(Editor's Note: This article first appeared in the Detroit Free Press on Jan. 22, 2012.)

Indiana may soon become America's 23rd right-to-work state: Legislation is under consideration in both chambers of the Indiana Legislature, and Gov. Mitch Daniels said he will sign such a bill. Michigan may need to adopt such a law to better compete for jobs and talent.

Perhaps the best information on the influence of right-to-work laws comes from a 1998 study authored by economist Thomas Holmes of the Federal Reserve Bank of Minneapolis. Holmes examined manufacturing employment in border counties of neighboring states where one state had right-to-work protections and the other did not.

He found manufacturing employment as a percentage of county population increased by a third in the counties within the right-to-work states compared with those in the non-right-to-work states.

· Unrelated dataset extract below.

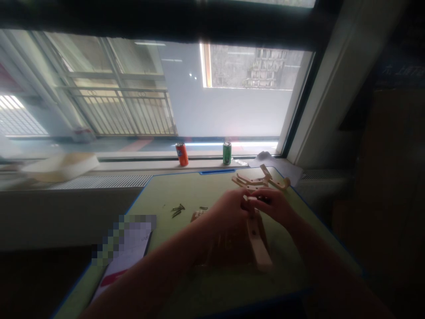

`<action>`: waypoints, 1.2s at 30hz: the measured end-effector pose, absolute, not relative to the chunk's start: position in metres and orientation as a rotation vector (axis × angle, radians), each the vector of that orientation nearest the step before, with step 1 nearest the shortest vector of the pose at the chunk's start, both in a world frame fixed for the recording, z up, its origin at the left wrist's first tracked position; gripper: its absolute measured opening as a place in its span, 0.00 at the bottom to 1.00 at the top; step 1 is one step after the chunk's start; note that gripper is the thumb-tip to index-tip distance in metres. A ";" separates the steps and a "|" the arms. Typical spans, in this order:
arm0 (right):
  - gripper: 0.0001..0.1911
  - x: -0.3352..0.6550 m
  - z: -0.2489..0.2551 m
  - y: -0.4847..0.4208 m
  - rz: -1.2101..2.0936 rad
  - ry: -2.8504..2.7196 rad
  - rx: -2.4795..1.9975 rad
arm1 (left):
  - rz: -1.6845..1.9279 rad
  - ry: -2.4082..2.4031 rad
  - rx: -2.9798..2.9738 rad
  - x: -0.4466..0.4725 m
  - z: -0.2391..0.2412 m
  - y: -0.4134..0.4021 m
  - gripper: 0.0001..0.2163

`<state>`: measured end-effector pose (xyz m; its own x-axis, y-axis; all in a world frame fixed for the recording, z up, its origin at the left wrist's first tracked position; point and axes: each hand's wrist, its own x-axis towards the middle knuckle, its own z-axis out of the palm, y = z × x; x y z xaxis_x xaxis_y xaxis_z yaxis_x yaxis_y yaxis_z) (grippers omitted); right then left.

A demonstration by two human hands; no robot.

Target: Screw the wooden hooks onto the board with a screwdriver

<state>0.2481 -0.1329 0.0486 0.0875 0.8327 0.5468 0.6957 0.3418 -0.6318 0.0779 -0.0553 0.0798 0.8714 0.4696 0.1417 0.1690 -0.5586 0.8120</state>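
wooden piece [259, 248] over green table [172, 190], r of ctr
l hand [234, 203]: fingers curled tight round its far end; r hand [274, 206]: fingers bent close by, can't tell grip.

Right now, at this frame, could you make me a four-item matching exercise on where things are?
1. wooden bar
2. loose screws
3. orange-red can
4. green can

A. sill, right-hand can
B. tabletop, left of both hands
C. far end at the left hand and right hand
D. sill, left-hand can

Pairs: 1-C, 2-B, 3-D, 4-A
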 end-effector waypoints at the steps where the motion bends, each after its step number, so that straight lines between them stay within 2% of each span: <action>1: 0.10 0.249 0.048 -0.133 0.192 -1.645 -1.407 | 0.431 0.451 2.135 0.078 0.079 -0.055 0.16; 11: 0.12 0.251 0.046 -0.134 0.194 -1.628 -1.540 | 0.290 0.309 1.958 0.079 0.072 -0.044 0.25; 18: 0.12 0.254 0.045 -0.133 0.202 -1.675 -1.491 | 0.397 0.297 2.080 0.078 0.072 -0.046 0.22; 26: 0.11 0.254 0.049 -0.133 0.282 -1.654 -1.461 | 0.362 0.316 2.126 0.077 0.074 -0.047 0.23; 31: 0.08 0.261 0.051 -0.135 0.290 -1.413 -1.284 | 0.402 0.321 2.216 0.077 0.073 -0.049 0.24; 36: 0.14 0.266 0.049 -0.132 0.446 -1.082 -1.045 | 0.353 0.377 2.195 0.076 0.071 -0.050 0.24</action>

This study has two vital implications. First, it shows the impact that state-level public policies can have on economic development. Second, it neutralizes claims by right-to-work critics that some other impossible-to-measure variable -- such as attitudes toward unions -- is unduly influencing economic performance in right-to-work states.

This is not to say that passage of a right-to-work law in Indiana will result in an increase in border-county manufacturing employment by a third. As Holmes points out, right-to-work states are typically pro-business to begin with. Indiana's adoption of a right-to-work law would formalize its status while implicitly magnifying Michigan's reputation for being more hostile to business.

A 2012 study from Michael Hicks, an adjunct scholar with the Mackinac Center writing for Ball State University's Center for Business and Economic Research, found that from 1929 through 2005, the presence of a right-to-work law did not play a role in state industrial composition or income from manufacturing.

Hicks did find a significant influence of right-to-work laws on the total growth of incomes for manufacturing workers. He also found that during the decade following passage of a right-to-work law, the yearly changes in the share of manufacturing increased in the 10 most recent states to adopt such a measure. According to Hicks, seven of the 10 saw manufacturing incomes increase -- after adjusting for inflation -- between 15% and 40%.

Economist Richard Vedder's 2010 study "Right-to-Work Laws: Liberty, Prosperity, and Quality of Life" in the Cato Journal addresses these laws from a migration angle. For many researchers, migration reflects an investment in oneself, and as such helps aggregate "quality of life" issues into a single variable. Vedder notes that 40% of Americans lived in right-to-work states in 2007, up from 28.5% in 1970. Moreover, Census data indicate that from April 2000 to July 2008, more than 4.7 million people moved from non-right-to-work states to right-to-work states.

These changes are probably more than just coincidence. Vedder's conclusion was that "without exception ... a statistically significant positive relationship was observed between the presence of RTW laws and net migration."

Most seem to move because greater opportunities are provided in states with more labor market freedom. His research underscores the argument that people "vote with their feet to move to freer labor market environments."

This has important implications for Michigan, because Indiana is a border state. Moving there for work is less costly financially and psychologically than, say, Texas. Economic theory and evidence show that lowering the price of something encourages more of it, so a right-to-work law in Indiana could mean greater population loss here.

Michigan should consider its own right-to-work law. Neglecting to do so allows Indiana to cement its reputation as a friendlier climate in which to live and do business, to the detriment of the Great Lakes State.